Um mit der Isolierung einzelner Zellen aus den Magenbiopsien zu beginnen, die während der oberen Endoskopie des Patienten entnommen wurden, lassen Sie zunächst das Gewebe am Boden eines konischen 15-Milliliter-Röhrchens absetzen. Nach dem Absetzen verwenden Sie eine Pipette, um das Medium anzusaugen, und waschen Sie die Biopsien zweimal mit einem Milliliter antibiotikahaltigem PBS. Übertragen Sie mindestens 20 Milligramm des Gewebes in ein 1,5-Milliliter-Röhrchen, das einen Milliliter PBS enthält, das mit DTT ergänzt ist.

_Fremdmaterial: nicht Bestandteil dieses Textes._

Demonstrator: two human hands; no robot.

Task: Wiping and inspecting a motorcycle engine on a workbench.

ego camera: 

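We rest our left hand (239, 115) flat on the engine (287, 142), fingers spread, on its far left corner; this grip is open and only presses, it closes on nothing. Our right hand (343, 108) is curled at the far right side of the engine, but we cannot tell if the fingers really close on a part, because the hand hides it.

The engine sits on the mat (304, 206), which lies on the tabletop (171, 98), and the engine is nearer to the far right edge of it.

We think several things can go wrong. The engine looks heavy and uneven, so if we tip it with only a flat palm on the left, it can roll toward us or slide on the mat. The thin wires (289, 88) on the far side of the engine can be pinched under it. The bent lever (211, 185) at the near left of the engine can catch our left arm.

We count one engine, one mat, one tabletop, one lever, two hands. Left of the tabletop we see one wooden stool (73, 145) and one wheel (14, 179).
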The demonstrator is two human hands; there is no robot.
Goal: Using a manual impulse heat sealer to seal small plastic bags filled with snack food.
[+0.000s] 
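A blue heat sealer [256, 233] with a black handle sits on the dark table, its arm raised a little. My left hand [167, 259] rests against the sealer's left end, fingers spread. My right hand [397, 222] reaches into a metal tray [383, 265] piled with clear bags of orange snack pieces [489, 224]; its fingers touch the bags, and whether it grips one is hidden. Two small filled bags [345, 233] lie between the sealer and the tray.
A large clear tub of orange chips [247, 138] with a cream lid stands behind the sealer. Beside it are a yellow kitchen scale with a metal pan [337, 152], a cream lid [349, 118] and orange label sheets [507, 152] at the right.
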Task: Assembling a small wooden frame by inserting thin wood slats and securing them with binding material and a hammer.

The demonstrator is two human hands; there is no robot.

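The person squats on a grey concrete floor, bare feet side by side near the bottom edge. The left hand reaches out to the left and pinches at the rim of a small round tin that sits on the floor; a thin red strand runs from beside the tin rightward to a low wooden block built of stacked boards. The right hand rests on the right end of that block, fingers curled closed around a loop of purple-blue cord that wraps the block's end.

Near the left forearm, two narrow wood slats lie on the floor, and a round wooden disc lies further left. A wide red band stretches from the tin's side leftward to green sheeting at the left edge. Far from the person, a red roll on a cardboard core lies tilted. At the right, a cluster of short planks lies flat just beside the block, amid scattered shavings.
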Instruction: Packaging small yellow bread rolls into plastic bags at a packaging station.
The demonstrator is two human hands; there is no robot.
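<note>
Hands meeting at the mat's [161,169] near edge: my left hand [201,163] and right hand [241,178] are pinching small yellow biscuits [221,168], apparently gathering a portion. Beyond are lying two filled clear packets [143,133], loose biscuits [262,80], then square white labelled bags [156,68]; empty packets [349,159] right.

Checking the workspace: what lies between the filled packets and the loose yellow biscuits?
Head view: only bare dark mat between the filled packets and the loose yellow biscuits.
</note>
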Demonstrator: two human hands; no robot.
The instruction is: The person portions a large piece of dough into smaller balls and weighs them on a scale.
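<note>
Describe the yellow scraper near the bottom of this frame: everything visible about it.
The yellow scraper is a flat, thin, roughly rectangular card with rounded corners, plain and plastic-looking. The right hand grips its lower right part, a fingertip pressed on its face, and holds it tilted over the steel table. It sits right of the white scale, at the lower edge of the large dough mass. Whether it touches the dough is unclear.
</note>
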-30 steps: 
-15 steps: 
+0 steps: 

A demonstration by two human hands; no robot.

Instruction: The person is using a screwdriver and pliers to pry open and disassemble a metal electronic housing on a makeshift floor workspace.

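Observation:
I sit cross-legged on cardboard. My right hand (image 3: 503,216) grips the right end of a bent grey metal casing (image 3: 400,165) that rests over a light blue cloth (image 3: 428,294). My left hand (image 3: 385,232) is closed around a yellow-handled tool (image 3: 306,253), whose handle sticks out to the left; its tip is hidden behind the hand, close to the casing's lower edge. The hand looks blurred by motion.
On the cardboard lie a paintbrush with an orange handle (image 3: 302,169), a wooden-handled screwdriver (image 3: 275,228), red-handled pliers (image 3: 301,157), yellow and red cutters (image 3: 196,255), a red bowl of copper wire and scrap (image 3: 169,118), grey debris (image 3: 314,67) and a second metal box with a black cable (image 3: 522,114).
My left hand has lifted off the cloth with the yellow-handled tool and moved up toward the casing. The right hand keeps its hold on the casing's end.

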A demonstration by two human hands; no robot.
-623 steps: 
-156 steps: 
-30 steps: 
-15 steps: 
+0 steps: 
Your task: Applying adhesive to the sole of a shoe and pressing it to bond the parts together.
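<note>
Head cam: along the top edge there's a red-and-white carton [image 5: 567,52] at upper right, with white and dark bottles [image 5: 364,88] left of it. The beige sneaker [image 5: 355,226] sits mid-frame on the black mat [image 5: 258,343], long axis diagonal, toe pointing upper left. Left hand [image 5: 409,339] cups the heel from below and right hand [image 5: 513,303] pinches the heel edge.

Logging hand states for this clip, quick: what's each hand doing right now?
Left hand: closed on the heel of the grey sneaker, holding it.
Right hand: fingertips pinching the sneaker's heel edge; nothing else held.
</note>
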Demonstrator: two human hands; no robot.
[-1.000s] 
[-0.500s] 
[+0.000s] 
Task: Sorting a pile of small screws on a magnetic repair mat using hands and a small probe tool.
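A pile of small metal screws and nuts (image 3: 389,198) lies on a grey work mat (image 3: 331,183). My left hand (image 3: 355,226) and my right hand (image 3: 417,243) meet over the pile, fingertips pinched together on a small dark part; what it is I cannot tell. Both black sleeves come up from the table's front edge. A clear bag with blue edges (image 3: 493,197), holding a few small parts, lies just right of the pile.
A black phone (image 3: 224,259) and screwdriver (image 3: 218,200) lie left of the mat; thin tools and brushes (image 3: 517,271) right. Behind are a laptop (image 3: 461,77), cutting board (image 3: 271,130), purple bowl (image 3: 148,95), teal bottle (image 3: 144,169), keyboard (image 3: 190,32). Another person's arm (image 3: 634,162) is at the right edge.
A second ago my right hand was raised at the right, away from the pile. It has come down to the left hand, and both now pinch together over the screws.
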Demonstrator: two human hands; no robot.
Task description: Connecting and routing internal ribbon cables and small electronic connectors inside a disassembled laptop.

Schneiden Sie das Gewebe mit einer feinen Präparierschere in Stücke, die ein bis zwei Millimeter oder kleiner sind. Verwenden Sie eine Tisch-Minizentrifuge für 15 Sekunden, um die Gewebestücke am Boden des Röhrchens zu aggregieren, und saugen Sie dann so viel Überstand wie möglich ab. Geben Sie fünf Milliliter frisch erwärmten Aufschlusspuffer in ein konisches 50-Milliliter-Röhrchen.
Übertragen Sie 500 Mikroliter des Puffers aus diesem Röhrchen in das 1,5-Milliliter-Röhrchen, das die Gewebestücke enthält. Schneiden Sie dann mit einer Schere die Pipettenspitze von unten auf 1.000 Mikroliter ab, um den Durchmesser der Spitze zu vergrößern und den Gewebeverlust zu minimieren. Übertragen Sie nun mit der modifizierten Pipettenspitze die kleinen Gewebestücke aus dem 1,5-Milliliter-Röhrchen in den Aufschlusspuffer im 50-Milliliter-Röhrchen.
Inkubieren Sie den Verdauungspuffer und die Gewebemischung bei 37 Grad für 30 Minuten mit orbitalem Schütteln bei 200 U/min. Dann werden fünf Milliliter erwärmtes Trypsin mit 0,25 % EDTA in das Gewebe im Verdauungspuffer gegeben und inkubiert. Neutralisieren Sie den Aufschlusspuffer und das Trypsin, indem Sie ein gleiches Volumen fortschrittlichen DMEM/F-12-Mediums hinzufügen und die Suspension durch ein 70-Mikron-Zellsieb leiten.